Ce budget affiche, bien sûr, les priorités habituelles, mais, il faut bien le reconnaître, une fois de plus, elles sont réduites à de simples mesures d'affichage !

La première est, comme il se doit, l'emploi.

Comment ne pas s'en féliciter quand on est l'élu d'un département d'outre-mer dont le taux de chômage dépasse 25 %, avec une proportion de 45,8 % de chômeurs de longue durée ? Mais, après examen des crédits, comment ne pas être déçu ?

Le seul réel changement réside dans le transfert au ministère de l'économie, des finances et de l'emploi de la gestion de 158 millions d'euros de crédits d'aides à l'emploi.

Pour le reste, on ne note aucun effort budgétaire supplémentaire. Le dispositif d'exonérations de charges patronales de sécurité sociale, mis en place par la loi du 13 décembre 2000 d'orientation pour l'outre-mer et par la loi du 21 juillet 2003 de programme pour l'outre-mer, est manifestement sous-doté : seuls 867 millions d'euros de crédits de paiements sont inscrits, quand le montant prévu des compensations à verser aux organismes de sécurité sociale s'élève à 1,1 milliard d'euros.

Surtout, le financement des contrats aidés connaît une nouvelle et très sensible diminution.

Cela traduit la persistance d'une vision péjorative des contrats aidés, notamment ceux qui sont destinés au secteur non marchand. C'est une politique contre laquelle je n'ai cessé de mettre en garde les acteurs concernés, compte tenu des risques qu'elle comporte pour la cohésion sociale dans un département comme le mien ; un département qui, en dehors d'un chômage trois fois plus élevé que dans l'Hexagone, compte 8 % de RMIstes, près de 13 % de personnes vivant de minima sociaux et près de 16 % de travailleurs percevant un revenu qui les place au-dessous du seuil de pauvreté.

Il importe, bien sûr, de promouvoir le plus possible la création d'emplois engendrés par l'activité des entreprises. À cet égard, le dynamisme dont on fait preuve aux Antilles est bien connu : on y obtient des taux de création d'entreprises et d'emplois supérieurs à ceux de bien des départements de l'Hexagone. Néanmoins, il serait irréaliste d'imaginer pouvoir se passer, à court et même à moyen terme, d'un important volet d'emplois aidés, tout particulièrement dans le secteur non marchand.
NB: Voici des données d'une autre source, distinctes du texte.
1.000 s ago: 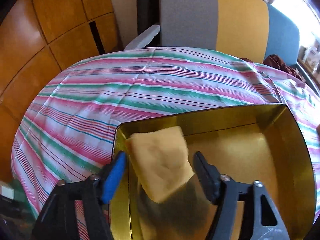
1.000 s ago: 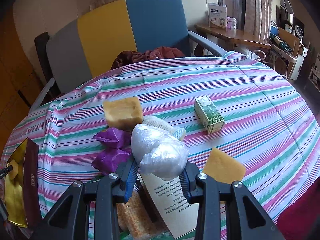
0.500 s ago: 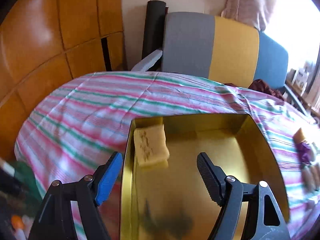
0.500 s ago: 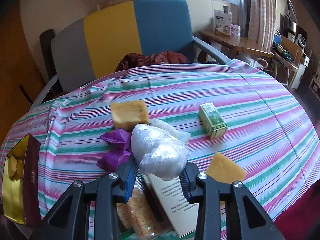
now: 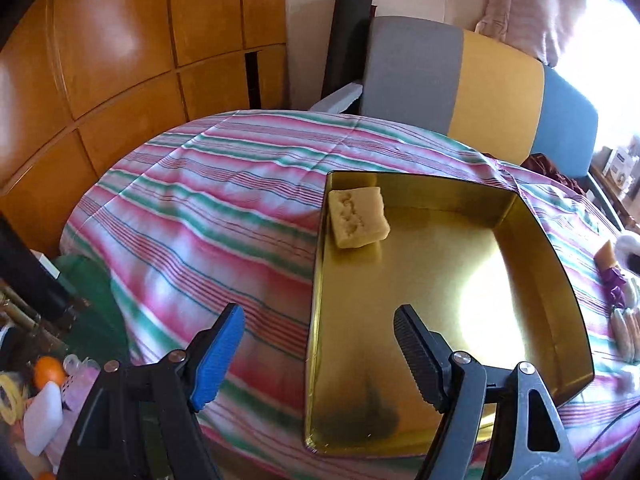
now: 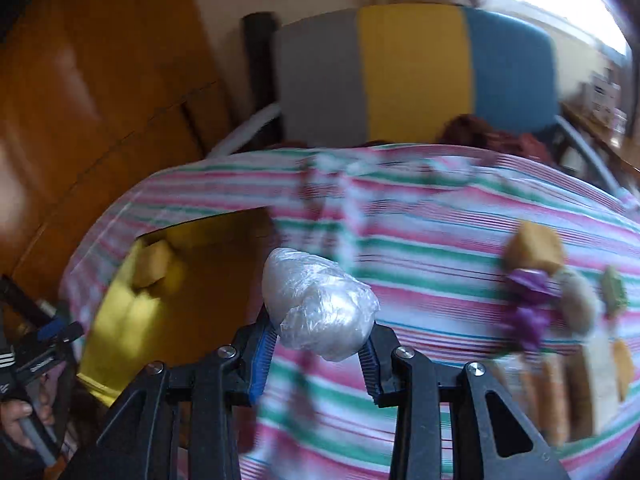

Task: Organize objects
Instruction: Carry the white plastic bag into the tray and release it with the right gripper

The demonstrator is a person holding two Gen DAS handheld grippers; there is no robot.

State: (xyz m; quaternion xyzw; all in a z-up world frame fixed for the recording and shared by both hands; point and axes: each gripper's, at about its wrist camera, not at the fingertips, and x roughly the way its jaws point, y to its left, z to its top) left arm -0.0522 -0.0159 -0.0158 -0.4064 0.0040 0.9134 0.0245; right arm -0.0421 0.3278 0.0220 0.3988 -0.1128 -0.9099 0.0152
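Observation:
A gold tin box [image 5: 532,240] lies open on the striped tablecloth, and one yellow sponge block [image 5: 359,216] rests in its far left corner. My left gripper [image 5: 320,354] hangs open over the box's near left wall with nothing between its fingers. In the right wrist view my right gripper [image 6: 316,354] is shut on a white lump wrapped in clear plastic [image 6: 318,304], held above the cloth just right of the gold box [image 6: 116,316]. The picture there is blurred by motion.
On the cloth at the right lie another yellow sponge [image 6: 534,250], a purple bow [image 6: 528,304], a small green box [image 6: 614,292] and packets [image 6: 580,392]. A grey, yellow and blue chair [image 5: 460,80] stands behind the table. Clutter sits on the floor [image 5: 44,392] at the left.
My left gripper let the sponge drop into the box and drew back toward the near edge. My right gripper swung left with the wrapped lump, bringing the gold box close.

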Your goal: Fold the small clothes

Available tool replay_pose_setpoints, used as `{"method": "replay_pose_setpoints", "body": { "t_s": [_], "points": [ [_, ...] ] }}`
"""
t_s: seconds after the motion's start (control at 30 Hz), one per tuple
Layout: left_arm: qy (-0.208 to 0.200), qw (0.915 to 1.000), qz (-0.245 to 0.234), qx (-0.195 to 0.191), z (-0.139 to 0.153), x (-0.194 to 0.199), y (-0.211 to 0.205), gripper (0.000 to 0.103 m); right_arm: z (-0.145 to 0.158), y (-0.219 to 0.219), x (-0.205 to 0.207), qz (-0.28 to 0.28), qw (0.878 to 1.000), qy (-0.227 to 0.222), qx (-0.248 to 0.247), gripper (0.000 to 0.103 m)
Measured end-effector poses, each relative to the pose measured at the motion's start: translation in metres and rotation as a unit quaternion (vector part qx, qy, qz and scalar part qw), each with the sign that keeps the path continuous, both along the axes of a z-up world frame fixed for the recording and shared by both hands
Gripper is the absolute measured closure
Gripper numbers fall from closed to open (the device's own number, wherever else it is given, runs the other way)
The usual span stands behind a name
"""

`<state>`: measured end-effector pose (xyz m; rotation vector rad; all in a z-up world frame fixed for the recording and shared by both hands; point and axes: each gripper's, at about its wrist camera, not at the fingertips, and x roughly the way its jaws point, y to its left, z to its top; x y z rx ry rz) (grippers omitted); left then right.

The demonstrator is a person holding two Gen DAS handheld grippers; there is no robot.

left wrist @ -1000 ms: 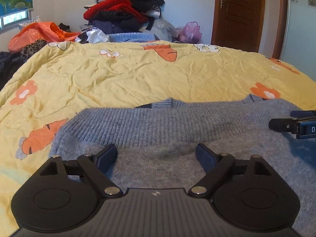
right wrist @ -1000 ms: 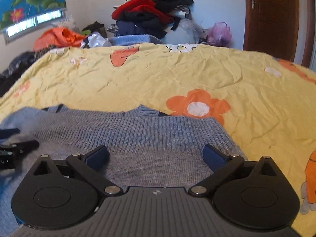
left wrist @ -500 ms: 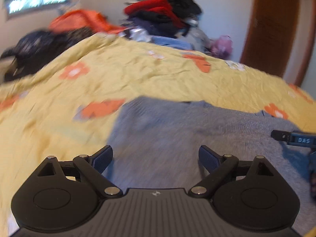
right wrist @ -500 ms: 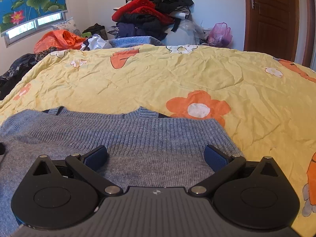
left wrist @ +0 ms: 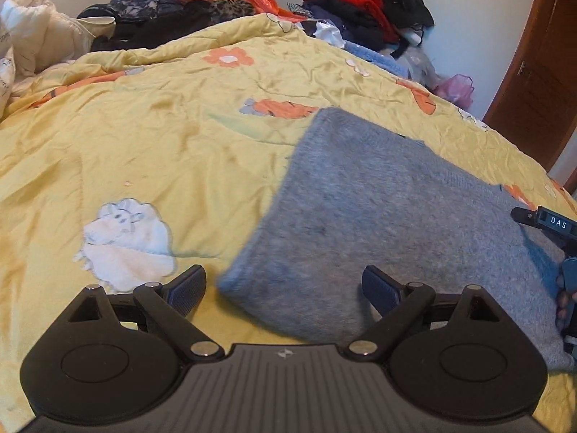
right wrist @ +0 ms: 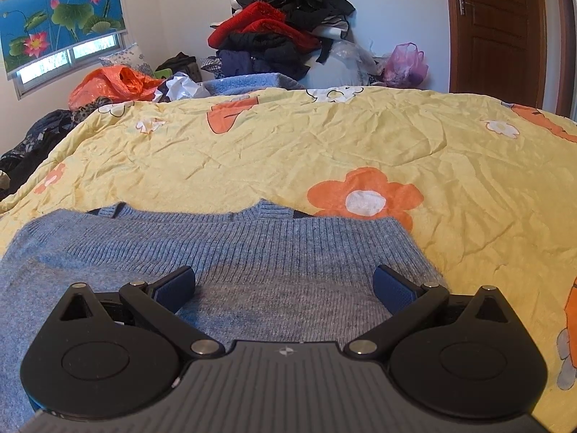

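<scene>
A blue-grey knitted sweater (left wrist: 378, 209) lies folded flat on the yellow flowered bedspread (left wrist: 162, 144). In the right wrist view the sweater (right wrist: 216, 252) shows its ribbed collar edge at the far side. My left gripper (left wrist: 285, 288) is open and empty, just above the sweater's near left corner. My right gripper (right wrist: 285, 287) is open and empty, over the sweater's right half. The right gripper also shows at the right edge of the left wrist view (left wrist: 551, 223), over the sweater's right side.
A pile of red, black and dark clothes (right wrist: 281, 39) is stacked beyond the far end of the bed. An orange plastic bag (right wrist: 108, 86) and dark clothes lie at the far left. A brown wooden door (right wrist: 497, 32) stands at the back right. A white bundle (left wrist: 32, 39) lies far left.
My left gripper has swung left and now sits over the sweater's left corner and the bare bedspread. My right gripper has barely moved. Both stay open.
</scene>
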<state>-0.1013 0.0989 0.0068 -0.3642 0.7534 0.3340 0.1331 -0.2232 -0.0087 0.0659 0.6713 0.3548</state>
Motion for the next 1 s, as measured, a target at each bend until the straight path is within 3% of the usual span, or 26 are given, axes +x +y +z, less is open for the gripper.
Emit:
{"method": "replay_pose_setpoints", "body": {
  "t_s": [0.17,0.5,0.6,0.67,0.73,0.8,0.87,0.93,1.0],
  "points": [
    [0.017,0.9995,0.008,0.027,-0.002,0.012,-0.012,0.009,0.000,-0.003,-0.002,0.001,1.000,-0.002,0.009,0.000],
    [0.017,0.9993,0.001,0.034,-0.003,0.010,-0.012,0.009,0.000,-0.003,-0.002,0.001,1.000,-0.002,0.012,0.000],
    [0.016,0.9997,0.009,0.018,0.000,0.007,-0.009,0.009,0.000,-0.003,-0.002,0.001,1.000,-0.002,0.011,0.000],
    [-0.001,0.9992,0.022,-0.034,0.004,-0.005,-0.001,0.009,0.000,-0.003,-0.002,0.001,1.000,-0.002,0.012,0.000],
    [-0.043,0.9908,0.034,-0.124,0.005,-0.024,0.010,0.009,0.000,-0.003,-0.002,0.001,1.000,-0.002,0.012,0.000],
    [-0.084,0.9672,0.047,-0.235,-0.001,-0.040,0.024,0.009,0.000,-0.003,-0.002,0.001,1.000,-0.002,0.011,0.000],
    [-0.099,0.9423,0.062,-0.314,-0.013,-0.045,0.035,0.009,0.000,-0.003,-0.002,0.001,1.000,-0.002,0.012,0.000],
    [-0.112,0.9300,0.080,-0.341,-0.019,-0.044,0.042,0.009,0.000,-0.003,-0.002,0.001,1.000,-0.002,0.011,0.000],
    [-0.114,0.9265,0.089,-0.347,-0.019,-0.039,0.047,0.009,0.000,-0.003,-0.002,0.001,1.000,-0.003,0.012,0.000]
  ]
}}
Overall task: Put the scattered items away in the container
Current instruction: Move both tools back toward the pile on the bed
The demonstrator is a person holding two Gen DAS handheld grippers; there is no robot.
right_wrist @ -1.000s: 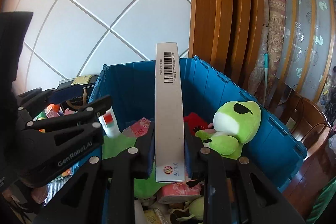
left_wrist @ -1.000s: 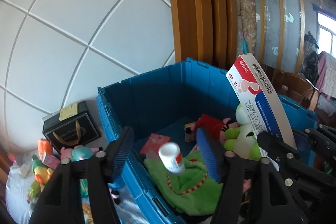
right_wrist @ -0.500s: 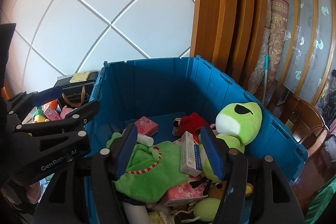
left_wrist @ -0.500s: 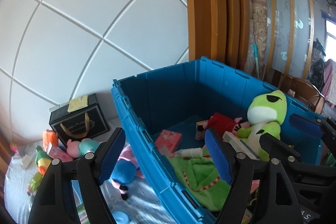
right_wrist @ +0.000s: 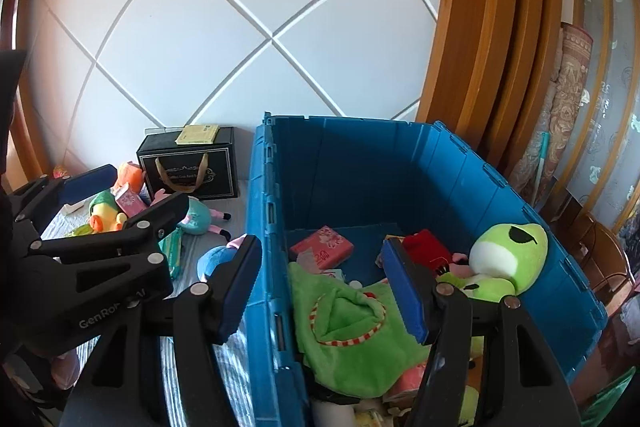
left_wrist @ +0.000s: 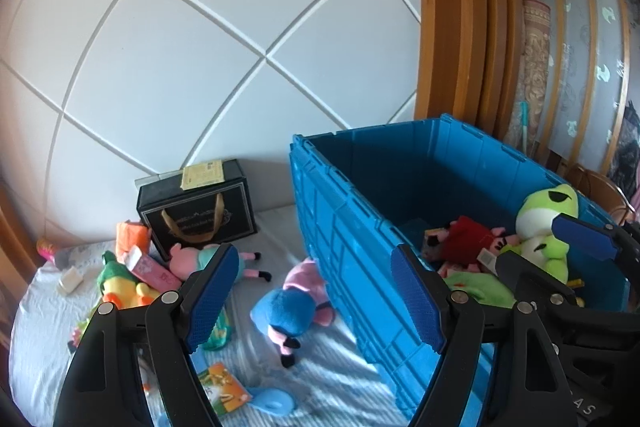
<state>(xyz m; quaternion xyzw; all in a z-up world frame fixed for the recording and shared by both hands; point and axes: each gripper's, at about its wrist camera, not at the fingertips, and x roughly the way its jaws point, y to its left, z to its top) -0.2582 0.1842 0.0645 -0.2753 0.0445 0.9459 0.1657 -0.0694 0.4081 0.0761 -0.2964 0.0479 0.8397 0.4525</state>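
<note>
Both tongs gaping, empty: left tongs (left_wrist: pixel 316 301), right tongs (right_wrist: pixel 320 291), right jaws just opened. Pig toy (left_wrist: pixel 294 301) on bed at 12 o'clock from left tongs, long axis toward 1 o'clock, beside bin (left_wrist: pixel 344 227). Left hand nearer.

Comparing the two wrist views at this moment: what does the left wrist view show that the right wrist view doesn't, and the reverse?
Only the left wrist view: the floor in front, with a blue scoop and an orange-green packet, and the whole blue-capped plush.

Only the right wrist view: the crate's inside near its front, with a pink pack and the spread-out green cloth.

Both: the blue crate, frog plush, black gift box, and both tongs, left and right, open and empty.
</note>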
Bien entendu, je n'ignore pas les espoirs que vous fondez, monsieur le secrétaire d'État, sur la future loi de programme pour l'outre-mer. Mais celle-ci ne peut, surtout dans le domaine de l'emploi, avoir des effets à court terme.

Par ailleurs, la question se pose de savoir si, précisément dans ce domaine, nous avons l'assurance d'en attendre des résultats remarquables.

Pour ma part, je constate que cette loi de programme demeure essentiellement axée sur l'utilisation de l'outil fiscal. On en connaît les avantages, mais il a déjà aussi largement montré ses limites, sans compter ses effets pervers.

De ce point de vue, l'élément nouveau prévu dans ce cadre est le dispositif de zones franches globales d'activités.

Il suscite chez beaucoup d'élus, mais aussi chez nombre d'acteurs économiques, un certain nombre d'interrogations, à la fois sur sa compatibilité avec les règlements européens, sur le risque de suppression d'autres mesures à titre de compensation, sur les pertes qui seront supportées par les collectivités territoriales, mais, surtout, sur le découpage sectoriel qui sera retenu.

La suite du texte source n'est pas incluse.